Learn and Serve Environmental Anthropology (LEAF)

Community-based Anthropology

The LEAF School partners with tribes, government agencies, non-profits, and businesses to engage students through service-learning and community-based research in the hands-on application of traditional environmental knowledge and anthropological research methods to modern sustainability challenges. At the core of the program are summer field courses and year-around community-based activities linked to anthropology courses throughout the academic year. Typical projects include supporting sustainable food production, tribal canoe journey, ethnobotany, wildlife tracking, green infrastructure, and archaeological surveys and excavations. In addition to the field courses and activities undergraduate research supported by external grants and contracts gives students first-hand experience in ethnographic, ecological, and archaeological methods.

Archaeological Field School, Summer 2023

Student cleaning archaeological items

Green Lake Gardens Company Densho, Courtesy of the Kumasaka Family CollectionThe site to be investigated is 45KI1268--the remnants of the Kumasaka Farmhouse and Green Lake Gardens Company. Originally identified in 2015, the site consists of residential and greenhouse debris and infrastructure associated with a first-generation Japanese-American family. The farm and residence have been razed; however, utilities, a foundation, landscaping, and concrete debris remain across the site. The property is currently being used as a park and nature area associated with North Seattle College. This is the second year at the site, and we will focus on excavating the pre-World War II Community Center and Outbuilding.

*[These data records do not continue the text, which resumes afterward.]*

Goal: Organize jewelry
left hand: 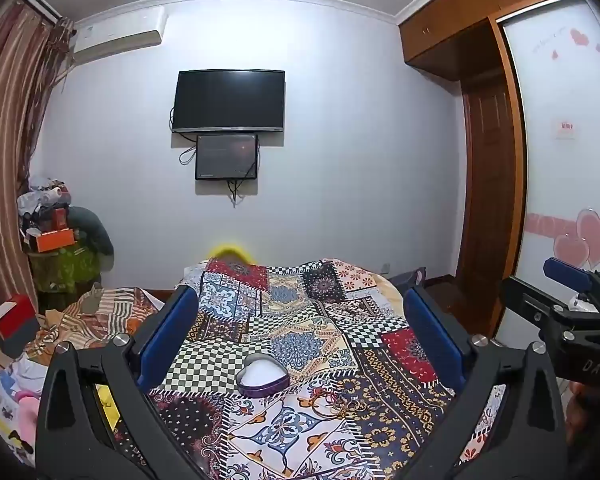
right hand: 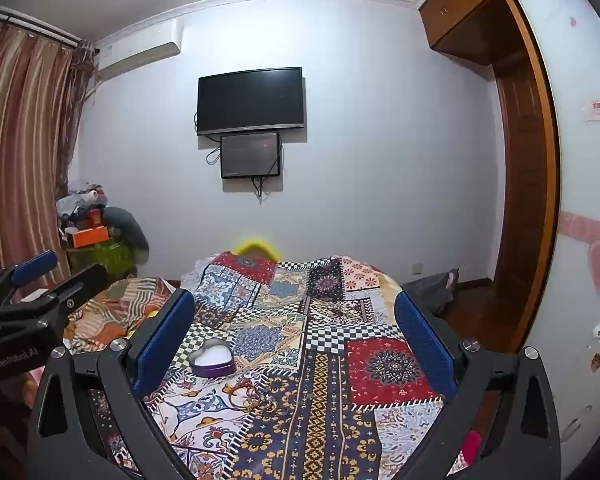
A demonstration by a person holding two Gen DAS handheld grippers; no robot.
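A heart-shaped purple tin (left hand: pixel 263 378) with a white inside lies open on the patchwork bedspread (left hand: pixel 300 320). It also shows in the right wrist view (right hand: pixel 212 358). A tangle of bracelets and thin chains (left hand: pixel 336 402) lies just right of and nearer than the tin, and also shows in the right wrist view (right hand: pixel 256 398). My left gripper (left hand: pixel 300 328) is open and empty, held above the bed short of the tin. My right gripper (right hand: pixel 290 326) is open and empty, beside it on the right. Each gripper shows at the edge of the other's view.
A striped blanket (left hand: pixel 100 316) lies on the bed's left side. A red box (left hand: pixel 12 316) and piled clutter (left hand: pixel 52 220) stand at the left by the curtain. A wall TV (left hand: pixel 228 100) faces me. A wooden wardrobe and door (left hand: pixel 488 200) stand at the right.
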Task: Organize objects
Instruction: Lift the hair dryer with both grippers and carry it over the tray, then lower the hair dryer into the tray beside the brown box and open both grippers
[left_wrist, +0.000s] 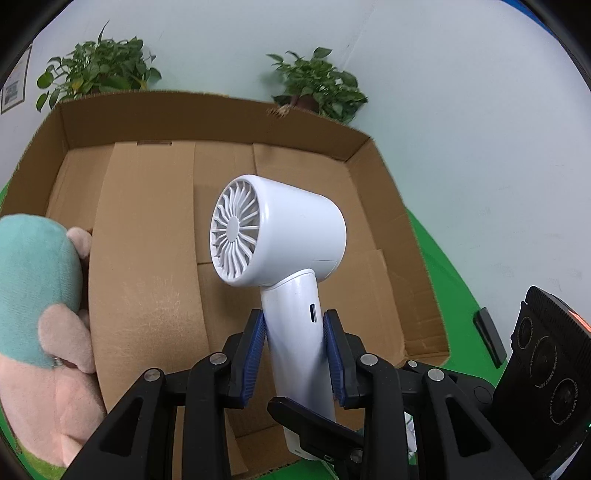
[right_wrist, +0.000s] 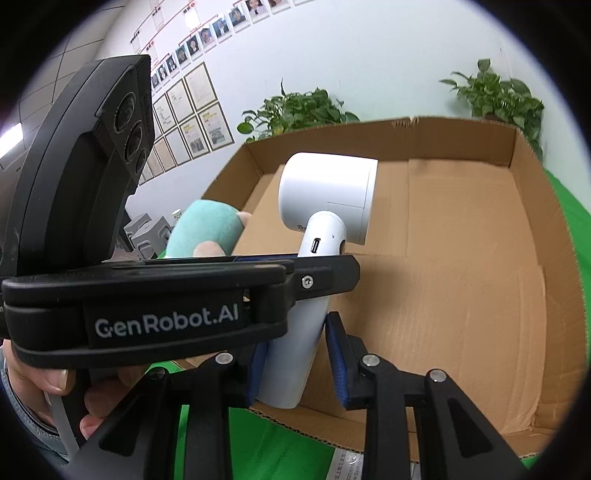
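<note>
Landmark: the open cardboard box (left_wrist: 229, 122), lying on the green desk (left_wrist: 454, 273).
Plush toy: a teal and pink plush toy (left_wrist: 37, 288) sits at the box's left wall, partly inside it.
Handheld fan: the white handheld fan (left_wrist: 280, 236) is held upright above the box floor, head up, grille turned toward the box's left wall.
Left tongs: the left tongs (left_wrist: 295, 354) are narrowed onto the fan's handle, blue pads pressing both sides.
Right tongs: the right tongs (right_wrist: 297, 363) straddle the lower handle; their left pad seems to touch it, their right pad stands apart, so they look part open and not gripping.
Plants: two potted plants (left_wrist: 317, 81) stand behind the box's back wall.
Step in hand: judged a handover or joint carry of the fan over the box.
Next move: probably one pair must take the full hold, then lower the fan onto the bare cardboard right of the plush toy and release.
</note>
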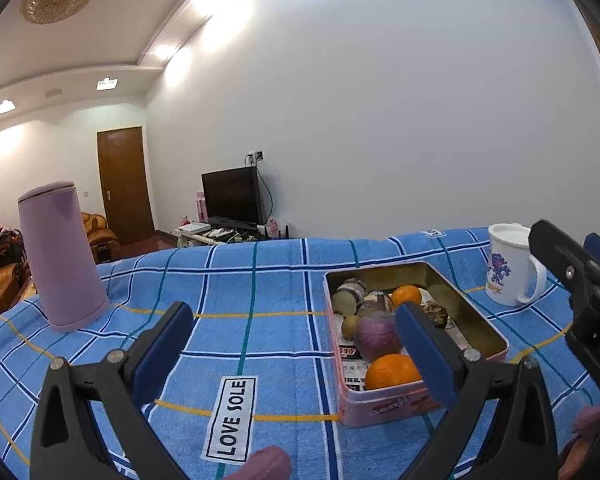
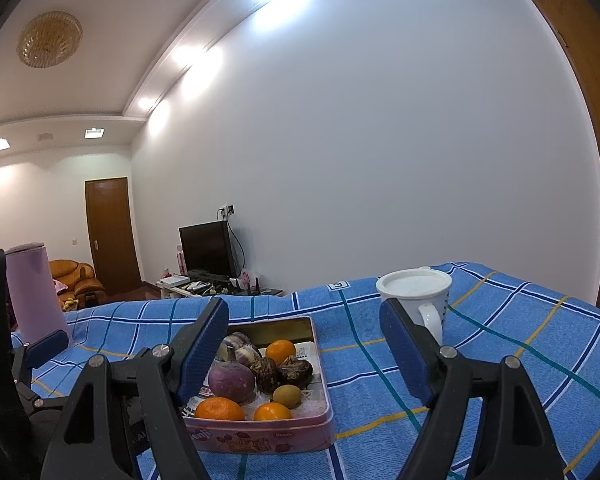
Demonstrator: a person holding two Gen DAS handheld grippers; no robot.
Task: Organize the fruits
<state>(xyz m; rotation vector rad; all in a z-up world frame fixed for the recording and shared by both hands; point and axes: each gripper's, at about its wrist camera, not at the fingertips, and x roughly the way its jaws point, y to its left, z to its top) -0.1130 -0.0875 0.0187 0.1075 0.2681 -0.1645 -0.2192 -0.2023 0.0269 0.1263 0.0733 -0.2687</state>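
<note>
A pink tin (image 1: 380,406) (image 2: 260,438) stands open on the blue checked cloth. It holds three oranges, one at the near end (image 1: 392,372) (image 2: 219,408), a purple round root (image 1: 378,336) (image 2: 231,380), a small kiwi (image 1: 350,325) (image 2: 286,396) and dark fruits (image 2: 280,374). My left gripper (image 1: 296,340) is open just left of the tin, with its right finger in front of the fruit and nothing held. Open too, my right gripper (image 2: 304,354) hovers before the tin's right side, empty.
A white lidded mug (image 1: 508,264) (image 2: 416,292) stands right of the tin. A tall lilac flask (image 1: 62,256) (image 2: 34,292) stands at the far left of the cloth. A "LOVE SOLE" label (image 1: 232,418) lies on the cloth. Beyond the table are a TV and a door.
</note>
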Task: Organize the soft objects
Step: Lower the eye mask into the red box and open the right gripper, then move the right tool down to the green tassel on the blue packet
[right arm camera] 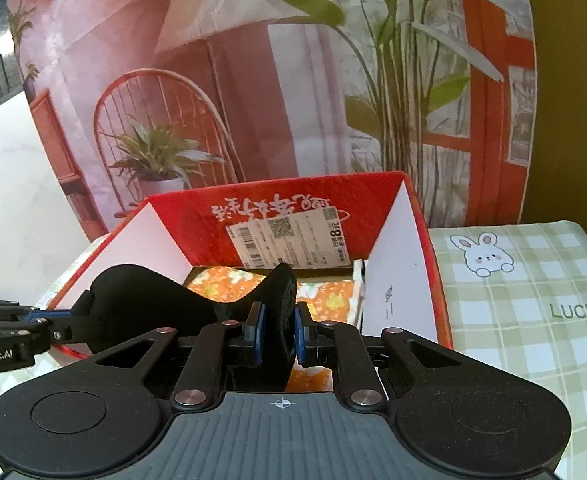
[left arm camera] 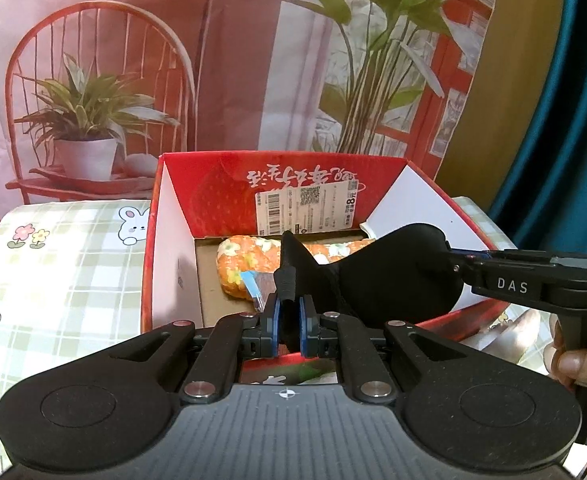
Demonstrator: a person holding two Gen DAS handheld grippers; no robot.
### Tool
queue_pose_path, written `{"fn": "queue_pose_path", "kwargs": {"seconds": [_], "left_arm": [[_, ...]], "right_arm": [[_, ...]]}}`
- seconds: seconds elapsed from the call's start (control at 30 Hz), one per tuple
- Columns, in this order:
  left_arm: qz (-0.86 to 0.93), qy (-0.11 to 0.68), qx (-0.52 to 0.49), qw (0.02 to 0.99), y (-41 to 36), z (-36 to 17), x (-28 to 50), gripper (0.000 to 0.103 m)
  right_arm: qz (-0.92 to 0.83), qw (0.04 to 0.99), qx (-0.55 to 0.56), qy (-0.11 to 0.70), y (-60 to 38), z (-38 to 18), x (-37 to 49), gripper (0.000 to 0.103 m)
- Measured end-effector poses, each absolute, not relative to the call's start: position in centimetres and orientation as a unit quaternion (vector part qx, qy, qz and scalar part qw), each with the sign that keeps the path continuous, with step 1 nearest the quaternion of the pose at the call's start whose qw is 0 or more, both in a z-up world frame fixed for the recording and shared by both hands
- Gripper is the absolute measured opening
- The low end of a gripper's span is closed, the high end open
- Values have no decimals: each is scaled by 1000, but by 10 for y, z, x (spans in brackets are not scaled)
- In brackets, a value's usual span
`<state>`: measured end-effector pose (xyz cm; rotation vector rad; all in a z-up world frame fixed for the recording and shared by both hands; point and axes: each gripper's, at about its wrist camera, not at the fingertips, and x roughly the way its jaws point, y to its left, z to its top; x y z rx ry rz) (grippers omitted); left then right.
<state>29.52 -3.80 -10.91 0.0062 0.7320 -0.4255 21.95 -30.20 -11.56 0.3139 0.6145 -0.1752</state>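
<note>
Left wrist view shows your red box [left arm camera: 173, 240] on the checked tablecloth [left arm camera: 53, 272], an orange cloth [left arm camera: 245, 260] inside. Both grippers, left [left arm camera: 289, 320] and right [right arm camera: 279, 332], pinch one black eye mask [left arm camera: 393, 276] above it. Pull apart and an end may slip free.

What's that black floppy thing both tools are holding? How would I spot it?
Find the red box on the checked cloth. Above its opening, a black eye mask hangs stretched between the left gripper and right gripper. Unlike the orange flowered item inside, it's plain black.
</note>
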Motion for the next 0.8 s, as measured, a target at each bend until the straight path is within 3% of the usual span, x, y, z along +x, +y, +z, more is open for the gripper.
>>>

Family in front of home. Densho, Courtesy of the Kumasaka Family CollectionA field program introducing students to archaeological field and lab methods. Fieldwork will include field research methods and techniques, including survey and excavation by shovel and trowel. Labwork will involve artifact cleaning and preparation for curation.


The course will run over a 4-week period, Monday-Friday. These will be full-days (8:30 a.m.-4 p.m.) at the site on the North Seattle College campus. Instruction will begin July 5, 2023 and end July 28, 2023.

The course will be worth 7.00 credits.

Students will be responsible for transporting themselves to the North Seattle College campus each day. Attendance every day is required.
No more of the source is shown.